**ENTRIES PROVIDED:**
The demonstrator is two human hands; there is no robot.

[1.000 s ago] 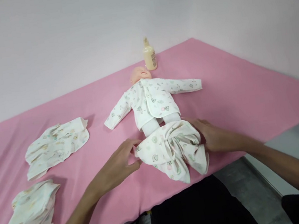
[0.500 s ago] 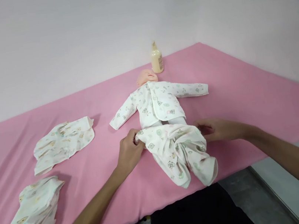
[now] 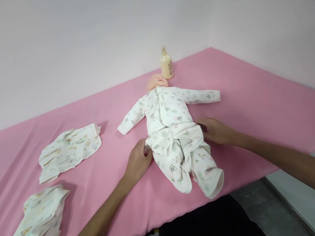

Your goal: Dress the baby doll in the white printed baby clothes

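Observation:
A baby doll (image 3: 157, 81) lies on its back, its head toward the wall. It wears a white printed long-sleeved top (image 3: 167, 106), closed down the front. Matching baby pants (image 3: 181, 158) cover its legs, with the waistband up against the top's hem and the cloth bunched around the thighs. My left hand (image 3: 138, 158) is closed on the left edge of the waistband. On the opposite side, my right hand (image 3: 215, 130) grips the waistband, its fingertips partly hidden by the cloth. The doll's hands and feet do not show.
A pump bottle (image 3: 166, 64) of pale lotion-like liquid stands behind the doll's head. Two printed white cloth pieces lie at the left, one flat garment (image 3: 69, 151) and one crumpled garment (image 3: 35, 233). Pink cloth (image 3: 263, 110) covers the table, whose front edge runs close below the pants.
Both hands have drawn the waistband up the doll toward its top. It now meets the hem, covering the strip of white below it. The right hand has come in leftward.

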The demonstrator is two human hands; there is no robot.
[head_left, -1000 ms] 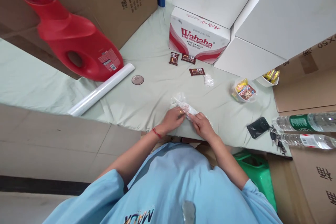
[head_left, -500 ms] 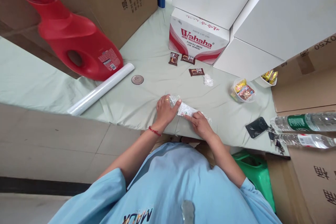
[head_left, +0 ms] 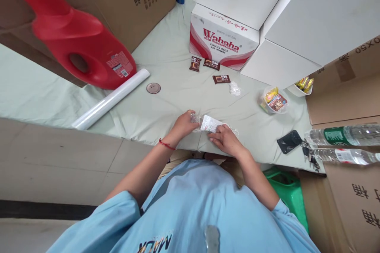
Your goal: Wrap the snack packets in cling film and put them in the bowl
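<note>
Holding crinkled clear film (head_left: 196, 118) between bent fingers of the left hand (head_left: 181, 125). Touching one flat white oblong packet (head_left: 209, 123) with the bent fingers of the right hand (head_left: 225, 140); cannot tell whether gripping or pressing. To be found, that packet, near the front edge of the wrinkled pale-green cloth (head_left: 175, 101). Counted farther back: three glossy brown snacks (head_left: 221, 79), one crumpled plastic clump (head_left: 234, 89), one smooth white roll (head_left: 112, 99), one round flat disc (head_left: 153, 88).
</note>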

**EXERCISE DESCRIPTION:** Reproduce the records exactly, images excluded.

**EXERCISE RESULT:**
The demonstrator is two human hands; there is no robot.

[1.000 s ago] 
[0.500 s ago] 
[now] 

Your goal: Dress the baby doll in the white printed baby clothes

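Observation:
A baby doll (image 3: 157, 81) lies on its back, its head toward the wall. It wears a white printed long-sleeved top (image 3: 167, 106), closed down the front. Matching baby pants (image 3: 181, 158) cover its legs, with the waistband up against the top's hem and the cloth bunched around the thighs. My left hand (image 3: 138, 158) is closed on the left edge of the waistband. On the opposite side, my right hand (image 3: 215, 130) grips the waistband, its fingertips partly hidden by the cloth. The doll's hands and feet do not show.
A pump bottle (image 3: 166, 64) of pale lotion-like liquid stands behind the doll's head. Two printed white cloth pieces lie at the left, one flat garment (image 3: 69, 151) and one crumpled garment (image 3: 35, 233). Pink cloth (image 3: 263, 110) covers the table, whose front edge runs close below the pants.
Both hands have drawn the waistband up the doll toward its top. It now meets the hem, covering the strip of white below it. The right hand has come in leftward.
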
The demonstrator is two human hands; there is no robot.
[head_left, -1000 ms] 
[head_left, -500 ms] 
[head_left, +0 ms] 
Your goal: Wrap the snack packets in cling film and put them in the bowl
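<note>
Holding crinkled clear film (head_left: 196, 118) between bent fingers of the left hand (head_left: 181, 125). Touching one flat white oblong packet (head_left: 209, 123) with the bent fingers of the right hand (head_left: 225, 140); cannot tell whether gripping or pressing. To be found, that packet, near the front edge of the wrinkled pale-green cloth (head_left: 175, 101). Counted farther back: three glossy brown snacks (head_left: 221, 79), one crumpled plastic clump (head_left: 234, 89), one smooth white roll (head_left: 112, 99), one round flat disc (head_left: 153, 88).
</note>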

That completes the answer to the exercise.